In McGinnis’s view, the rich provide a necessary counterbalance to the chattering class (journalists, intellectuals, entertainers); the administrative state; and what, in a throwback to James Burnham, he refers to as the “corporate managerial class,” a group that long ago ceased exercising power independent of Wall Street. Compared to these groups, McGinnis says, the rich have more diverse views. That will be news to Beth Reinhard of The Washington Post, who surveyed the 100 richest Americans (so designated by Forbes) and found that in 2024 more than 80 percent of their money went to Republicans. The rich, per McGinnis, also counterbalance “special interests”—by which he mostly means environmentalists who want to curb the planet-destroying tendencies of the fossil fuel economy and labor unions who want to give working-class Americans more wealth.

Perhaps the most distasteful passage in McGinnis’s book is the following wet kiss to Elon Musk:

Musk’s standing [with President Donald Trump] as a political adviser was rooted not primarily in his wealth, given that Trump has a lot of wealthy people from whom to choose advisers. Instead, it came from his unmatched reputation as an upender of the status quo.… [Musk’s] authority arises not primarily from his fortune but from his embodiment of values that many Americans hold dear: boldness, ambition, and innovation.

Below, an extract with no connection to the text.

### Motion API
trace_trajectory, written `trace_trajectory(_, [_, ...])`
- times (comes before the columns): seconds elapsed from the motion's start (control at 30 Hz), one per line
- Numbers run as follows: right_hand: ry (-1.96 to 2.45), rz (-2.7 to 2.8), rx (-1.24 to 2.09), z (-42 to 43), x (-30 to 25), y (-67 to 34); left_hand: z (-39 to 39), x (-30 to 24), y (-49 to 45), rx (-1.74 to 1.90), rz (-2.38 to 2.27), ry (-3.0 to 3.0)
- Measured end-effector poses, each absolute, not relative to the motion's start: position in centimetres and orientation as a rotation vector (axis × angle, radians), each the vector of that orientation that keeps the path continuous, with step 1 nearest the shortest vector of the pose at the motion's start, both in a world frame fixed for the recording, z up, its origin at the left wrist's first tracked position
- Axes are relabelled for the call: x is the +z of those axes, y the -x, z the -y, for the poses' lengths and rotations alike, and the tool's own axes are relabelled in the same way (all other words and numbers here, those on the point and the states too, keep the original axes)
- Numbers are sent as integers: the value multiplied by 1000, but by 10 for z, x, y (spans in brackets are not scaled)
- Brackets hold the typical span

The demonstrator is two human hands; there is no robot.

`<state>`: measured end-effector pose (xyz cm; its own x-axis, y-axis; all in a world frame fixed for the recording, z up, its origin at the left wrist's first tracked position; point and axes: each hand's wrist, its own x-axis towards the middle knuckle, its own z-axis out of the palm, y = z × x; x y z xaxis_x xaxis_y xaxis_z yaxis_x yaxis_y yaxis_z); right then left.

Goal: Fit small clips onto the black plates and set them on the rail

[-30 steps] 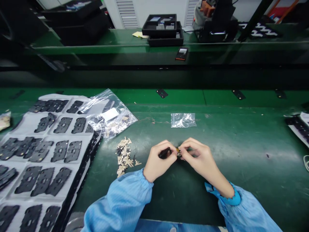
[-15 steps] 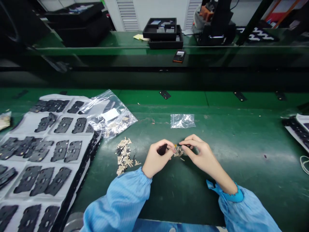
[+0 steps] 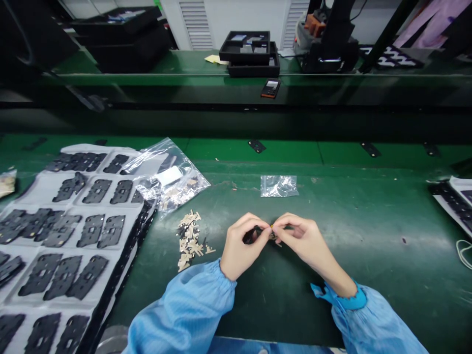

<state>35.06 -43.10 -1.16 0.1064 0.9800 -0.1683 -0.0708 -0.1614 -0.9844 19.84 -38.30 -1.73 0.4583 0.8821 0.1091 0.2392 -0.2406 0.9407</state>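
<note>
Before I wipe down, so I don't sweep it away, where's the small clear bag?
In the head view, the small clear bag lies on the green bench just beyond the right hand, right of the larger clear bag.

Left on worktop: tray holding flat parts; large bag overlapping its far right corner. Between tray and hands: heap of small pieces. Far side of hands: small bag. On far shelf: stacked boxes.
</note>
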Motion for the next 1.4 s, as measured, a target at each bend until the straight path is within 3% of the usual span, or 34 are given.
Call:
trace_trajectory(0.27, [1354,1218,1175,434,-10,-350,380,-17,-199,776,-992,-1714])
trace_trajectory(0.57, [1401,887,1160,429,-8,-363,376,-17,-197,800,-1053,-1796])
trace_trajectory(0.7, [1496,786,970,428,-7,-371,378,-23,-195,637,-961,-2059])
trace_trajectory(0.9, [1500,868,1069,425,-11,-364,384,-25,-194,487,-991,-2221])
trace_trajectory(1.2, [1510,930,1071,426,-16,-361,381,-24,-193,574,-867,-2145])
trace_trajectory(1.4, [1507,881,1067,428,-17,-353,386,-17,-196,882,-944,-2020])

Oh, please. Musk gave more than $291 million to Republicans in 2024. That’s almost $100 million more than the second-biggest Republican donor, Timothy Mellon. Trump didn’t even like Musk; Musk bought his way into Trump’s (temporary) good graces. As for Musk embodying cherished American values, the man’s favorability rating was underwater even before he joined the White House. Earlier this month, Musk finished dead last in a Gallup poll on the favorability of 14 world leaders, with a 61 percent majority saying they didn’t care for him.

Is the influence on democracy of the rich uniformly terrible? Of course not. The rich fund philanthropies. The few that favor liberal politics bankroll liberal publications like this one and liberal organizations like the Center for American Progress. But there aren’t very many rich liberals, which is why (in addition to antisemitism) conservatives direct so much hatred toward George Soros. Although the economic activity that rich people generate creates wealth for others, it’s nowhere near so much as they would have you believe, especially in an epoch when the brass ring goes to the guy who scores the biggest return on the smallest payroll. The reigning champ at the moment is Matthew Gallagher, who through creative use of AI is this year generating $1.8 billion in weight-loss-drug sales with exactly two employees, himself, and his brother Elliot.

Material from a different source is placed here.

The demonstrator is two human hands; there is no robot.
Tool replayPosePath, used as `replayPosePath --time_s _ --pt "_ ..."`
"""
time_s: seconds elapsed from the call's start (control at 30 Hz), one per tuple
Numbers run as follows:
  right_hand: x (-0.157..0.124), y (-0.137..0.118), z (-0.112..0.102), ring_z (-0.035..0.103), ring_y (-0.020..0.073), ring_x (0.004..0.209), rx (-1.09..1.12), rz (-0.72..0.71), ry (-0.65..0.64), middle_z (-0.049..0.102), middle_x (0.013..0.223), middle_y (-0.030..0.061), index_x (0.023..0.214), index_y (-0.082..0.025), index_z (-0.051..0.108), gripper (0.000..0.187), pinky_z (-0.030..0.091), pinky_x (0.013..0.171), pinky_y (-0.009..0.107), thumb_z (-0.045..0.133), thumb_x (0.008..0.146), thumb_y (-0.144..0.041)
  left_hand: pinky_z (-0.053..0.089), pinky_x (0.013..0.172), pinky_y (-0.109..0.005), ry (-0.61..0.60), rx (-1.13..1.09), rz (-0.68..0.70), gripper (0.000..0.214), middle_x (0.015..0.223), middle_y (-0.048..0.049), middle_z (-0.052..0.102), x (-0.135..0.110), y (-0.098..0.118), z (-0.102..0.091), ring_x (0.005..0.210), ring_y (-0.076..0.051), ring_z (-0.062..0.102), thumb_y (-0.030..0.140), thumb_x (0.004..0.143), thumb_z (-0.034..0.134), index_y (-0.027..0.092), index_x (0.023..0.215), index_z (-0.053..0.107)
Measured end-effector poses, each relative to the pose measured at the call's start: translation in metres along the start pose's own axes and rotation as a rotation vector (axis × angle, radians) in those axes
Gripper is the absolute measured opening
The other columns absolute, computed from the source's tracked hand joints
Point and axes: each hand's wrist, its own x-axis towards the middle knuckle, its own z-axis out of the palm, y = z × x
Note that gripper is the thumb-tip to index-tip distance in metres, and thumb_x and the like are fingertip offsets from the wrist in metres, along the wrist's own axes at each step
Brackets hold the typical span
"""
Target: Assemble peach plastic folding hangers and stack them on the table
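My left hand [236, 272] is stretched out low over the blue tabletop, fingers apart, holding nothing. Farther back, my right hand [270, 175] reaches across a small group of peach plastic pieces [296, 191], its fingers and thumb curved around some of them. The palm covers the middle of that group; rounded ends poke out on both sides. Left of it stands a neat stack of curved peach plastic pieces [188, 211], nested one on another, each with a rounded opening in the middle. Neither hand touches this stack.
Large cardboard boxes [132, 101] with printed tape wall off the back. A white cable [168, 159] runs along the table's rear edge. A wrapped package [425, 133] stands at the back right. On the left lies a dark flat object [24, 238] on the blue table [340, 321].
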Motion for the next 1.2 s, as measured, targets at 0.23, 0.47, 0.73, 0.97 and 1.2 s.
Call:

McGinnis says AI will make Americans appreciate the rich by creating even more wealth. (It goes without saying that he thinks “direct government regulations is [sic] likely to do more harm than good.”) But in a world of Matthew Gallaghers, how do the rest of us get a piece? We’ve seen this movie before. Over the past half-century, vast fortunes were created without improving the economic circumstances of the middle class or the poor. Even conservatives have given up reassuring the masses that “a rising tide lifts all boats.”

Among the few redeeming qualities the wealthy used to possess was that they never asked the public to love them. But in this narcissistic era, vast wealth isn’t enough; the rich also want to be adored. McGinnis is willing to oblige, but I don’t think he’ll create many converts to this cause.